Diferente de outros métodos que têm resultado praticamente imediato, como as injeções de drogas no pênis ou bombas à vácuo, o medicamento deve ser ingerido com uma hora de antecedência da relação sexual. O efeito do remédio com o princípio ativo sildenafila é de cerca de seis horas. Os mais recentes prometem até 36 horas. Mas isso não significa que o homem terá ereção durante todo esse tempo.
Apesar de ser considerado um dos maiores avanços da medicina, o médico reforça dizendo que os remédios para disfunção são contraindicados para pacientes que façam uso de medicação para hipertensão. Pode ocorrer uma queda da pressão arterial, resultando em risco cardíaco, como um infarto, complementa.
Investigação
Se antes a prescrição do medicamento só era feita após uma gama de exames, atualmente, a investigação parece ser menos rigorosa. Descartando todas as contraindicações, que não há problemas hormonais, circulatórios, cardíacos ou atrofiamento dos testículos, entramos com a medicação. A maior procura, conforme o urologista, é de homens na faixa dos 50 a 70 anos. Em 80% dos casos não é encontrado nenhuma doença orgânica.

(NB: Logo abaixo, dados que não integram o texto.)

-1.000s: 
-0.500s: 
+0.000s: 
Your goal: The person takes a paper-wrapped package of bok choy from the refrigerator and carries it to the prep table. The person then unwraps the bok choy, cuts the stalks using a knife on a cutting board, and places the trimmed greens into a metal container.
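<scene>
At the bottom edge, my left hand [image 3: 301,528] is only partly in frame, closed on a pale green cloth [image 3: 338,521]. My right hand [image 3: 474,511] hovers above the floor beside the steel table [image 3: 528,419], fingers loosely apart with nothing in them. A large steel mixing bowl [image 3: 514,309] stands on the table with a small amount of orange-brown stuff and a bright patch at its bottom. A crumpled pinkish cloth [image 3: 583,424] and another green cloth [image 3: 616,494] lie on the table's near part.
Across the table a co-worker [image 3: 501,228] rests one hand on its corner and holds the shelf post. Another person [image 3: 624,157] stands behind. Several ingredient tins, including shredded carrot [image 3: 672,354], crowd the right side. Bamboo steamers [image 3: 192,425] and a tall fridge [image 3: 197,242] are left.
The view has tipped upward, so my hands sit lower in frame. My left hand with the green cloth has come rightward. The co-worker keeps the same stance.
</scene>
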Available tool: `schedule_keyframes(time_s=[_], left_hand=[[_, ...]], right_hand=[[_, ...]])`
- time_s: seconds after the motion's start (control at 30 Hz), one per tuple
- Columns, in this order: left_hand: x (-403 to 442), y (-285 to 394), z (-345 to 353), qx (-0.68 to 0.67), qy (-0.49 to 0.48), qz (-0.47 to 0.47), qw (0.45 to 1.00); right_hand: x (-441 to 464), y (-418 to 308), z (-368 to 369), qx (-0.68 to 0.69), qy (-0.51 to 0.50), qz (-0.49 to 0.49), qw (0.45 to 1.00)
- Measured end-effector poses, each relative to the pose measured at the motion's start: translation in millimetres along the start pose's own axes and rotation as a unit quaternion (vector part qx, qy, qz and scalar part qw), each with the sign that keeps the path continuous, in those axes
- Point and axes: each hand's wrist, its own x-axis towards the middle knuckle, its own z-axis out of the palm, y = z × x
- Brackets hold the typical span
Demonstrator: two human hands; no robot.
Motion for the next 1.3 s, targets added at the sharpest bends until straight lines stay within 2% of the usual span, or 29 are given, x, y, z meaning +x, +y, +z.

Tabagismo, obesidade, uso de álcool e drogas são fatores que prejudicam o sistema circulatório e podem gerar problemas de ereção. Por isso, é importante estar alerta e não deixar de lado os cuidados com a saúde. Grande parte dos homens, contudo, em algum momento, pode apresentar uma falha ocasional. Estas podem ser decorrentes de cansaço, estresse até mesmo desmotivação sexual. (M.T.)